● Assignment: Your reply must be one number: the count of lines in the data below that contain "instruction".

[Data records]
= = = =

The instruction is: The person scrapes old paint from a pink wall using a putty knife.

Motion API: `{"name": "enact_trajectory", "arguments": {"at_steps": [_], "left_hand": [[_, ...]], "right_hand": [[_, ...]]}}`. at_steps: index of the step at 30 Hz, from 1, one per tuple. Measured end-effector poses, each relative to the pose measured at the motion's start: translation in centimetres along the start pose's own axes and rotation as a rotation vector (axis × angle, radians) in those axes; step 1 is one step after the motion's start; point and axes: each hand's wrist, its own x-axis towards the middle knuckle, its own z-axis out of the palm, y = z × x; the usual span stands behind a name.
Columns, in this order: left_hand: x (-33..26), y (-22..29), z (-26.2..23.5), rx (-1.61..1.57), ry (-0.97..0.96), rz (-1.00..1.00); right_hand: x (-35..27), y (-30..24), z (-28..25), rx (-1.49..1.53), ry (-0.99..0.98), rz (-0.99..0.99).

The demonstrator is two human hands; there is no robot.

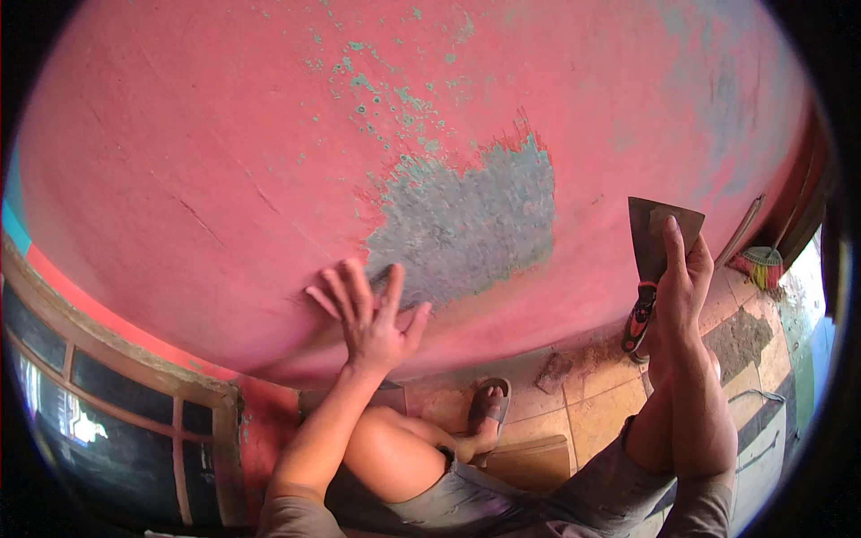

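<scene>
A pink painted wall (224,134) fills the view in front of me. In its middle is a bare grey patch (466,224) with jagged paint edges along the top. My left hand (369,325) is open with fingers spread, at the patch's lower left edge; whether the fingertips touch the wall I cannot tell. On the right, my right hand (686,282) grips a putty knife (647,247) by its wide metal blade, thumb on the blade's face. Its black and red handle hangs downward, and the blade is apart from the patch.
Greenish chipped spots (395,103) mark the wall above the patch. A wood-framed window (121,386) lies at lower left. Debris (553,369) and a brown flat piece (529,459) lie on the tiled floor (601,421). A broom (762,264) stands at the far right.
</scene>
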Motion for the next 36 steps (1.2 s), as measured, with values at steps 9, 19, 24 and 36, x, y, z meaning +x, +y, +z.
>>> {"name": "enact_trajectory", "arguments": {"at_steps": [9,19,24,36], "left_hand": [[-0.4,0.4,0.8,0.045,-0.188,0.170],[0.0,0.4,0.4,0.083,-0.233,0.221],[-0.1,0.3,0.6,0.075,-0.232,0.228],[-0.1,0.0,0.7,0.089,-0.225,0.229]], "right_hand": [[-0.3,-0.1,0.3,-0.036,0.014,0.010],[-1.0,-3.4,1.3,0.086,-0.245,0.483],[-0.5,-2.2,0.6,-0.005,-0.291,0.527],[0.0,-3.1,0.6,-0.036,-0.030,0.381]]}}
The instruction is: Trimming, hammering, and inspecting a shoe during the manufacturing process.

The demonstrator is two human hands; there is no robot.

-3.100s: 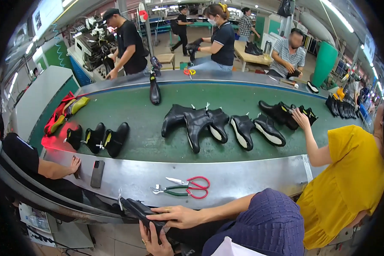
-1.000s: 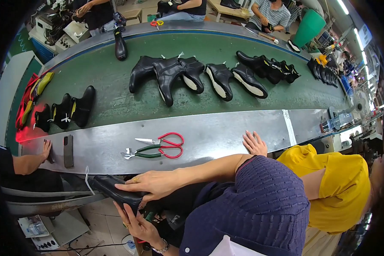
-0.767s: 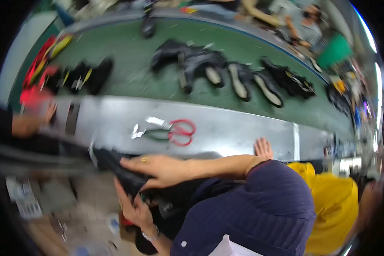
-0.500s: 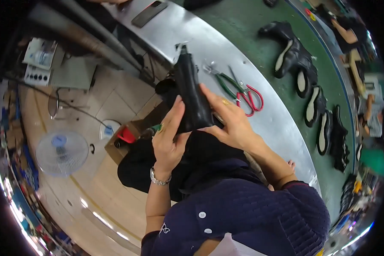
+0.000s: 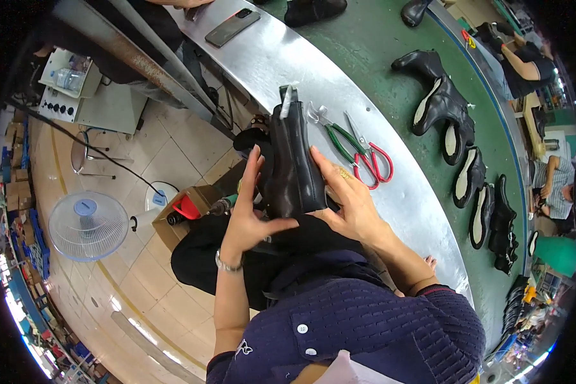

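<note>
A black leather boot (image 5: 294, 166) stands in front of my body, with a whitish strip at its upper end. My right hand (image 5: 355, 205) grips it from the right, fingers along the side and thumb near the lower end. On the other side my left hand (image 5: 244, 221) is open, its fingers stretched up and its thumb spread toward the boot's lower end. Whether the left thumb touches the leather I cannot tell. Beside the boot, on the metal table edge, lie green-handled pliers (image 5: 341, 142) and red-handled scissors (image 5: 383, 163).
A phone (image 5: 232, 27) lies farther up the metal ledge (image 5: 422, 211). Several black boots (image 5: 434, 105) rest on the green conveyor belt (image 5: 381, 77) to the right. At left are a fan (image 5: 88, 225), a cardboard box (image 5: 163, 227) and a metal post (image 5: 144, 57).
My left hand has let go of the boot's side and its thumb has spread away from the fingers. My right hand keeps its hold. The whole view has shifted slightly.
</note>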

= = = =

● Expected output: 2